Inwestowanie w zatrudnienie przez państwo wymaga dużych zasobów finansowych, tymczasem Polska jest krajem nie tylko biednym, ale w dodatku potężnie zadłużonym! Inwestowanie w zatrudnienie przez państwo wymagałoby... podwyższenia podatków, co spowodowałoby zubożenie ludności (podwyżki podatków najboleśniej dotykają najmniej zarabiających, gdyż powodują wzrost cen).

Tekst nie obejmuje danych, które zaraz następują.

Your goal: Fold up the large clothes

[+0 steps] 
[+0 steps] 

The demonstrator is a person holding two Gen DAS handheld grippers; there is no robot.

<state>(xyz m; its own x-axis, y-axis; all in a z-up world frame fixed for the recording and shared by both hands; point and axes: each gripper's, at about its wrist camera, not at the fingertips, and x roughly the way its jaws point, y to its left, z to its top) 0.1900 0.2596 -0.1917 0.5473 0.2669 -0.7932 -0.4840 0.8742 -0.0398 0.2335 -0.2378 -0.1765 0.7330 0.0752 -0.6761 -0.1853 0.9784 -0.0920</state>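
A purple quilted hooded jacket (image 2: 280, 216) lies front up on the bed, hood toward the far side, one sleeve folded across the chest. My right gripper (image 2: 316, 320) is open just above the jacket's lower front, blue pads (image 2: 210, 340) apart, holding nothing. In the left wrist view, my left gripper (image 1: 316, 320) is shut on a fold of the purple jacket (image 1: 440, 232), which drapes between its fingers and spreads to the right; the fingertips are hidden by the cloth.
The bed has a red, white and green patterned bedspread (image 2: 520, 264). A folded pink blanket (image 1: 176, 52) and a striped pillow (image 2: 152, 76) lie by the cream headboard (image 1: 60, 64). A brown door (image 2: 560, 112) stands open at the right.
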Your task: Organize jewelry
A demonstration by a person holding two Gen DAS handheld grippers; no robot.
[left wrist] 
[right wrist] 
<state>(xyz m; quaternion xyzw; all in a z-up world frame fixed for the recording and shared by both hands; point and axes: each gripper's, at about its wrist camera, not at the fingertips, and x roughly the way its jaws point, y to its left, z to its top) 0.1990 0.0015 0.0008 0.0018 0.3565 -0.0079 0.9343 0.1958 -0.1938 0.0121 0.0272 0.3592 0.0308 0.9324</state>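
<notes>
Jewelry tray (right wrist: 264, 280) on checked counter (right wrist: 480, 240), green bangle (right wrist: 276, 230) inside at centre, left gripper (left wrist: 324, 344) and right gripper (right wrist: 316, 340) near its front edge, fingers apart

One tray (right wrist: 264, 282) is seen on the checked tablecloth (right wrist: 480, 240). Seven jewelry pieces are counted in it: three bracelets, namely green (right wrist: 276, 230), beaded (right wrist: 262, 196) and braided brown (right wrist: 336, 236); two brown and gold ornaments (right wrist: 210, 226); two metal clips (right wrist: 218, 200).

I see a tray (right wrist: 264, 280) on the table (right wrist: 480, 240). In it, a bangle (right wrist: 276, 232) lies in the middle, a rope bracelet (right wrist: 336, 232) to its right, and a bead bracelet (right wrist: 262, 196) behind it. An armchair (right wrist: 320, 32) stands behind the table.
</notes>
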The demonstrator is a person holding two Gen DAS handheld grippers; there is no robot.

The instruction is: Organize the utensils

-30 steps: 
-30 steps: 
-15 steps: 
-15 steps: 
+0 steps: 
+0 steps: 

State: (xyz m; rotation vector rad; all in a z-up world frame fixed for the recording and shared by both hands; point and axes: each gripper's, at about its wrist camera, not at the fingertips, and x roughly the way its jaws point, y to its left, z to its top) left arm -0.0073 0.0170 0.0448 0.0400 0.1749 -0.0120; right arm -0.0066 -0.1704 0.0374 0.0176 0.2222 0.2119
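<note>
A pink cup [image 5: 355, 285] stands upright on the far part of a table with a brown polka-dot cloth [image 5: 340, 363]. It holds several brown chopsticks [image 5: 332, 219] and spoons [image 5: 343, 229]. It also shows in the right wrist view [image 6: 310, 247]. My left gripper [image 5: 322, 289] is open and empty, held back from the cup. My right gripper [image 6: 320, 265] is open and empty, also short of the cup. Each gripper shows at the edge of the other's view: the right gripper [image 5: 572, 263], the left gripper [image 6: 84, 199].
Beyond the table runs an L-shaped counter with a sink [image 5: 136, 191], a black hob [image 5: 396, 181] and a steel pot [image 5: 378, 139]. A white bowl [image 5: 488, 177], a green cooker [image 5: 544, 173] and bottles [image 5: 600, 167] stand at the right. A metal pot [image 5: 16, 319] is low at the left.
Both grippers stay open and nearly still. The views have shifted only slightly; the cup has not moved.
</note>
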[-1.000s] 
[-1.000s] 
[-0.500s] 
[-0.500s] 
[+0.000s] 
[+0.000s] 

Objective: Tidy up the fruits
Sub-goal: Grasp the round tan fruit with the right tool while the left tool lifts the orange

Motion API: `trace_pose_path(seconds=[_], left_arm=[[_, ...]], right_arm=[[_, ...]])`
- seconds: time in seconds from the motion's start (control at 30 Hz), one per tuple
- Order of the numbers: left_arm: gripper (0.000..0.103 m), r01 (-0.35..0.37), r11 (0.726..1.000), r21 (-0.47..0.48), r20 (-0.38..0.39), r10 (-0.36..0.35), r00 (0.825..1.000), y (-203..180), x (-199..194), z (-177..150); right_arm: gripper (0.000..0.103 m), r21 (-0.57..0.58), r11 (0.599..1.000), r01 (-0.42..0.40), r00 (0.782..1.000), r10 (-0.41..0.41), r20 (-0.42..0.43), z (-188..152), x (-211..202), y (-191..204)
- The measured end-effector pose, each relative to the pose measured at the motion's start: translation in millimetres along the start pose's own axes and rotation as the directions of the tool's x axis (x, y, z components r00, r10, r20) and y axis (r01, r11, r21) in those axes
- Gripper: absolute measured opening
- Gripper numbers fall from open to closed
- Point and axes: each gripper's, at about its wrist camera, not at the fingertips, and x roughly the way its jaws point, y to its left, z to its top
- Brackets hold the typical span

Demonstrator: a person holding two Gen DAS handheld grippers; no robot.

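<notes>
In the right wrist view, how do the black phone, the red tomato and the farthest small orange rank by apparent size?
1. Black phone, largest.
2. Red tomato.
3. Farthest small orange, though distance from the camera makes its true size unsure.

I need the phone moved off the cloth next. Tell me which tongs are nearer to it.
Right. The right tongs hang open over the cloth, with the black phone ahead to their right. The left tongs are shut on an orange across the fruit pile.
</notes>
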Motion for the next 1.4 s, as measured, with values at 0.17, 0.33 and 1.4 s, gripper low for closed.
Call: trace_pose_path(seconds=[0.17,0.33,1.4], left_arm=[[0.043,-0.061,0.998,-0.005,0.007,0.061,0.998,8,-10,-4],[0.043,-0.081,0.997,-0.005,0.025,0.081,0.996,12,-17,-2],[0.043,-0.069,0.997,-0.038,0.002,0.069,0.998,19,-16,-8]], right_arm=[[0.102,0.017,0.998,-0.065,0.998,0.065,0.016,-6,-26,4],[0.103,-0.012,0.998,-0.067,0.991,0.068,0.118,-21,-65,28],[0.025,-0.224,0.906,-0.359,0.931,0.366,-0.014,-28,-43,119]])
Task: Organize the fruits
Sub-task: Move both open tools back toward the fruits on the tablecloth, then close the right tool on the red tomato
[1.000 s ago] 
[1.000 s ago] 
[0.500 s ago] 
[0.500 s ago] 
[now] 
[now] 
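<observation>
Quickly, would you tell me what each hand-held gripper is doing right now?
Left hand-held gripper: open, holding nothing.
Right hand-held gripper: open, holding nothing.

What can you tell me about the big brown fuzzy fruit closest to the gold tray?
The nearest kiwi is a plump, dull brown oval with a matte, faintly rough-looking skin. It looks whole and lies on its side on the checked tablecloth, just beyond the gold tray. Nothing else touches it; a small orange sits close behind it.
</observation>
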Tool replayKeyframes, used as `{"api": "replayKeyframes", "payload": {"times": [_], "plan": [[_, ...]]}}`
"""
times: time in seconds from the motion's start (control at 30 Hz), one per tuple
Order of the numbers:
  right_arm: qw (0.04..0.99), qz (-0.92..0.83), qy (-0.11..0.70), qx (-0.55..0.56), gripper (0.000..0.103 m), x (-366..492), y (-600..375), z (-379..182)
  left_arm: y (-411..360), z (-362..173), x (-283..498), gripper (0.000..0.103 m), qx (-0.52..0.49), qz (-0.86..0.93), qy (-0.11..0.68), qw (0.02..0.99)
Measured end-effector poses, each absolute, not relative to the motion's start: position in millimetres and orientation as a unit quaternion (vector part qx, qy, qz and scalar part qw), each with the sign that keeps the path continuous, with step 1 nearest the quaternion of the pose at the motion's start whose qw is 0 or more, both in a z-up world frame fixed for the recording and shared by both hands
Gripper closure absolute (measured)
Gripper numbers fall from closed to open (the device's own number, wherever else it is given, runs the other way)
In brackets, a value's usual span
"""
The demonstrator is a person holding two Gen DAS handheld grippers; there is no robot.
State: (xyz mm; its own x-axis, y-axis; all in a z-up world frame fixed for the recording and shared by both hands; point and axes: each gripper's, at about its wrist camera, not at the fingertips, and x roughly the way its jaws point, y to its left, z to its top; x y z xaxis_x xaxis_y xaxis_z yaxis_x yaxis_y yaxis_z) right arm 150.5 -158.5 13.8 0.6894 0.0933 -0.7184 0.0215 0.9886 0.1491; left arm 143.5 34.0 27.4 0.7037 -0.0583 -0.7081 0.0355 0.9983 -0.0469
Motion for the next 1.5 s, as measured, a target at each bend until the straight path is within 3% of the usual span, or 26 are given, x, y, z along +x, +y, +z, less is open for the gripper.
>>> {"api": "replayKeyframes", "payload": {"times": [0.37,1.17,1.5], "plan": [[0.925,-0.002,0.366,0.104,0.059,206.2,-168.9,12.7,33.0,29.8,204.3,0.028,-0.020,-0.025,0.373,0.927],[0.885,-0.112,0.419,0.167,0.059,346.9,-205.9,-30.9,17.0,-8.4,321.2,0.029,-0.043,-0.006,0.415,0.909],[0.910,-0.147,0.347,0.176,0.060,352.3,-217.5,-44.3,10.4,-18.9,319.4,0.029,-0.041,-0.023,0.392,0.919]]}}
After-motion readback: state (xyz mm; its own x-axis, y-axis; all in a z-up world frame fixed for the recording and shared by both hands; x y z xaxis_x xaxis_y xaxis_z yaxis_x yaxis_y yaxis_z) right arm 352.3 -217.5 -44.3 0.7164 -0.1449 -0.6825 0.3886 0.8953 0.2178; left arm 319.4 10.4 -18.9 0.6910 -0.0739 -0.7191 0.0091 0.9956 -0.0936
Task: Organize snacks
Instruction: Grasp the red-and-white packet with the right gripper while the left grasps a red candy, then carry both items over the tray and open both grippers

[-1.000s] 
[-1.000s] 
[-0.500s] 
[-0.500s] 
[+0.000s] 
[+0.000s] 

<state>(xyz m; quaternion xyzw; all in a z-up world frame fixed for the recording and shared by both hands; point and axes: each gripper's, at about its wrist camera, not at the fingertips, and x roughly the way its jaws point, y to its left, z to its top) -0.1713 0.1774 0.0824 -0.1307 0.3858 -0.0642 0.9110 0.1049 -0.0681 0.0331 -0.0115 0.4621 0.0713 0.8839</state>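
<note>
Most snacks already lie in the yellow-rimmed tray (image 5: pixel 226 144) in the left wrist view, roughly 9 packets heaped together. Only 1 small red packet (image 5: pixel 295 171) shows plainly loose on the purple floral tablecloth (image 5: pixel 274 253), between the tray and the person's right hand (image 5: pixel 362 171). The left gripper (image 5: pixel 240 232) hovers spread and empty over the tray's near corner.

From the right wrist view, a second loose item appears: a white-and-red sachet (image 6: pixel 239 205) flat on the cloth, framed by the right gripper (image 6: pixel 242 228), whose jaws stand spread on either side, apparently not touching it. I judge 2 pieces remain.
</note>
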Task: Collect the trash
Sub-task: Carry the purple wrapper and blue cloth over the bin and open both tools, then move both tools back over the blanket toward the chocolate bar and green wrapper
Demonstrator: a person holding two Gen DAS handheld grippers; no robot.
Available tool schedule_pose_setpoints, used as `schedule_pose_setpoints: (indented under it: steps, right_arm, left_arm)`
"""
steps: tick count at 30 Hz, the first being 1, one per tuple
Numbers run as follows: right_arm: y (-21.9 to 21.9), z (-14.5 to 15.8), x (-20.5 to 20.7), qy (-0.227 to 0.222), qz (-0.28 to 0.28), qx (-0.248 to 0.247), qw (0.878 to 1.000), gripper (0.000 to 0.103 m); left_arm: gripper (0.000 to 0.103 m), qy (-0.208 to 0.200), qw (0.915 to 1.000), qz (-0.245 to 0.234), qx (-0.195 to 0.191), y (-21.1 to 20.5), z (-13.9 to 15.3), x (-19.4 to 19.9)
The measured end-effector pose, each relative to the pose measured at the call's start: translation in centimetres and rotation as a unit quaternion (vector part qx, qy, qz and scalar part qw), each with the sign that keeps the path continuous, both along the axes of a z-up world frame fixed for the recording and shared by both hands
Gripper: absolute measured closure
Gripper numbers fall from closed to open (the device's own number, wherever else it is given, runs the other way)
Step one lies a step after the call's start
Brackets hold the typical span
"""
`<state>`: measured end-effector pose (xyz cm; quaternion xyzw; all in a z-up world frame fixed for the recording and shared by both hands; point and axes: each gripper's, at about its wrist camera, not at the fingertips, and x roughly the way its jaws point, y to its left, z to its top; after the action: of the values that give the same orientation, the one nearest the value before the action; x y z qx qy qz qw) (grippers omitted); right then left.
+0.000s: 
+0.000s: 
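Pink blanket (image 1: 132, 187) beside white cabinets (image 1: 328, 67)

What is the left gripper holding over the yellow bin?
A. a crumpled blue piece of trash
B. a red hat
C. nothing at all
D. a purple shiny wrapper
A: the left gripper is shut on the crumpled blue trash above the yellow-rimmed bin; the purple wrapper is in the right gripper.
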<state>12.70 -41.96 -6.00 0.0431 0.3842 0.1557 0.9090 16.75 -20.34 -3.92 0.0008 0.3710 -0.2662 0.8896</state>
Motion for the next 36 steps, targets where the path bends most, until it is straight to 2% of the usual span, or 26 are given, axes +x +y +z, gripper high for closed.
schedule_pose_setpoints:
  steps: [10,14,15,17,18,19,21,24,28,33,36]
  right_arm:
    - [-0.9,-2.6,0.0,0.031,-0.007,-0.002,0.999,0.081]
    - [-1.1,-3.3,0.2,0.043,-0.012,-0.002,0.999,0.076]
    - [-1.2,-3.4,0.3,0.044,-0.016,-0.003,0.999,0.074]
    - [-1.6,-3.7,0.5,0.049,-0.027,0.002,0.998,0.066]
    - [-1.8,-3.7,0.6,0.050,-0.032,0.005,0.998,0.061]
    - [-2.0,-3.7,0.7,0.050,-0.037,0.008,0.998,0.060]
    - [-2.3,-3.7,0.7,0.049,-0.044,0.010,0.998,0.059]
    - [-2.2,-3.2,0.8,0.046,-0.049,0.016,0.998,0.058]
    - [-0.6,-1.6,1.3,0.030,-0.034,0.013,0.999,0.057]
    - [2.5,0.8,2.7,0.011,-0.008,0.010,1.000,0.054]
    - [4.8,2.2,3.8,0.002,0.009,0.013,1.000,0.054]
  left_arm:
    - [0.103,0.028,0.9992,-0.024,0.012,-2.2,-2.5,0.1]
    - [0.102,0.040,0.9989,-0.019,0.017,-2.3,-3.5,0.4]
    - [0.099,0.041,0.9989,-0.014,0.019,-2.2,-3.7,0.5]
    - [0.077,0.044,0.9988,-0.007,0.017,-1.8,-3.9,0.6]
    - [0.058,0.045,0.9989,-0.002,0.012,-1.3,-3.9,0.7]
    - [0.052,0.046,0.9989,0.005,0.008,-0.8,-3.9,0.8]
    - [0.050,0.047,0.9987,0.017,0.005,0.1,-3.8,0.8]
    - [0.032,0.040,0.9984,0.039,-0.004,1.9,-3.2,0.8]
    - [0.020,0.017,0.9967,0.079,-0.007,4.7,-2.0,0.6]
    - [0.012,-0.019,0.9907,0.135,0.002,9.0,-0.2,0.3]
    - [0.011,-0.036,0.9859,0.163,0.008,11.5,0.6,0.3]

Co więcej, podwyższanie podatków, czyniąc nieopłacalną przedsiębiorczość, zwiększa bezrobocie - prowadzi więc do paradoksalnej sytuacji, w której państwo, owszem, może nieco zwiększyć zatrudnienie w pewnych dziedzinach gospodarki, ale w innych, nieuchronnie, zwiększy się z kolei bezrobocie.
W przypadku państw biedniejszych znacznie bezpieczniejszą metodą zmniejszania bezrobocia jest obniżanie podatków. U podatników pozostaje więcej pieniędzy w kieszeniach, przez co mogą ich więcej przeznaczać na zakupy potrzebnych towarów i usług. To z kolei pobudza przedsiębiorców do zwiększania produkcji, a więc do inwestowania w nowe miejsca pracy; maleje tu ryzyko inwestowania w chybione miejsca pracy (tworzenia tylko papierowych „etatów”); także podatnicy-przedsiębiorcy, dzięki obniżce podatków, mogą przeznaczać większą część zysku na inwestycje w nowe miejsca pracy.
Dobrze się więc stało, że w programach zarówno PiS-u, jak i PO zapowiedziano obniżki podatków. Bo walka z bezrobociem w kraju tak biednym i zadłużonym, jak Polska, jeśli nie ma być tylko hasłem propagandowo-wyborczym, powinna przybrać konkretną formę - właśnie odczuwalnej obniżki podatków. Bezrobocie i podatki to naczynia połączone: im niższe podatki - tym niższe bezrobocie. Dobitnie pokazuje to porównanie Ameryki z Unią Europejską: w Ameryce podatki są mniej więcej dwa razy niższe od podatków w UE i mniej więcej dwa razy mniejsze jest bezrobocie (niespełna 5 proc., co pokrywa się w zasadzie z tzw. bezrobociem naturalnym - przewlekłe choroby, kalectwo, trwała niezdolność do pracy). W Polsce bezrobocie sięga 19 proc.; walka z nim to rzeczywiście pilne zadanie, ale obniżenie podatków jest niezbędnym warunkiem skuteczności tej walki.